U.S. stock prices were mixed Friday, with not a lot of movement in either direction. Investors seemed to shrug off new data showing the weakest growth for the U.S. economy in eight years.
The Dow Jones Industrial Average dropped 38 points, for a fractional loss, to 10,416. The broader Standard and Poor's 500 index and the tech-weighted Nasdaq composite both moved fractionally higher.
The Dow Industrials lost about 1.5 percent for the week. The Nasdaq finished unchanged.
A huge profit loss, maybe the largest in corporate history, by fiber-optics equipment company JDS Uniphase weighed on the market. JDS also announced 7,000 more job cuts.
The latest on the U.S. economy shows second-quarter Gross Domestic Product was up just .7 percent, the slowest growth since the first quarter of 1993. And, consumer confidence edged lower this month. Experts said it was a reaction to the growing list of corporate layoffs and the flat stock market.
Experts anticipated a weak second quarter for the economy. But the numbers actually were slightly lower than many had predicted. Dana Johnson, an economist with Bank One Securities, says the second-quarter was all about lower spending. "We sort of have a 'glide' path going on in the consumer sector," she said. "Their growth keeps slipping a little bit, down to two percent this quarter, and pretty much a disaster in the capital spending sector."

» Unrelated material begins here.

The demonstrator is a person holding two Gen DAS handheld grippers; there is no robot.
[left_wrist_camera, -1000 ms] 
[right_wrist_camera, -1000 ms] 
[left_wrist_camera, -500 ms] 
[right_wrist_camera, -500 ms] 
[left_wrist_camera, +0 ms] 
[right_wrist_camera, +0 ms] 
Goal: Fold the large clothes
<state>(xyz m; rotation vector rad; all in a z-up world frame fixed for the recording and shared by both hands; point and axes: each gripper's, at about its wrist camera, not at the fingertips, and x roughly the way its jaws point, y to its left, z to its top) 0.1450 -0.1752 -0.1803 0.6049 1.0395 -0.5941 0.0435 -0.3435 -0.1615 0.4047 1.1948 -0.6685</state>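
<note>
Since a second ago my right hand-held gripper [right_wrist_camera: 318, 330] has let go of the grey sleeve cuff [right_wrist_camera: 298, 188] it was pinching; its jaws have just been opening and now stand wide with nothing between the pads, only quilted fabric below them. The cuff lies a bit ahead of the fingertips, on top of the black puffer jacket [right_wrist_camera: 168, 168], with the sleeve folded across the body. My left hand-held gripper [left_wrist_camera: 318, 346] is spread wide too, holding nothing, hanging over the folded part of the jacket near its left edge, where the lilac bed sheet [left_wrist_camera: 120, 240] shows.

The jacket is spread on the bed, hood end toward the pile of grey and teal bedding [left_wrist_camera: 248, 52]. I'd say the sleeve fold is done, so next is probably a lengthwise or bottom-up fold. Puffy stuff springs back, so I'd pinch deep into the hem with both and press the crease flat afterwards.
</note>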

Gary Thayer, chief economist for the AG Edwards investment firm, says the economy has been harder hit than many thought it would be. But he believes the worst of it may be coming to an end. "I think a lot of people would find it hard to characterize this as a 'soft' landing. It's been a really rough landing. But I think we are probably near the weakest point in the slowdown. The leading indicators index, we think, is beginning to show the economy can do better in the second half of the year. And, we're pretty encouraged with the tax rebates coming out this quarter that consumer spending will hold up."
A cautionary note, this is not the end of the second-quarter GDP story. The numbers are subject to two separate revisions, taking into account June data that did not arrive in time to be included in the calculations. Experts say the outcome could go either way, including the possibility of a downward push toward negative growth.
In other news, the U.S. Justice Department is said to be ready to go to court to block the proposed acquisition of US Airways by United Airlines. Antitrust regulators say the merger of the number two and number six U.S. air carriers would hurt competition on more than 30 routes and travelers could face higher fares.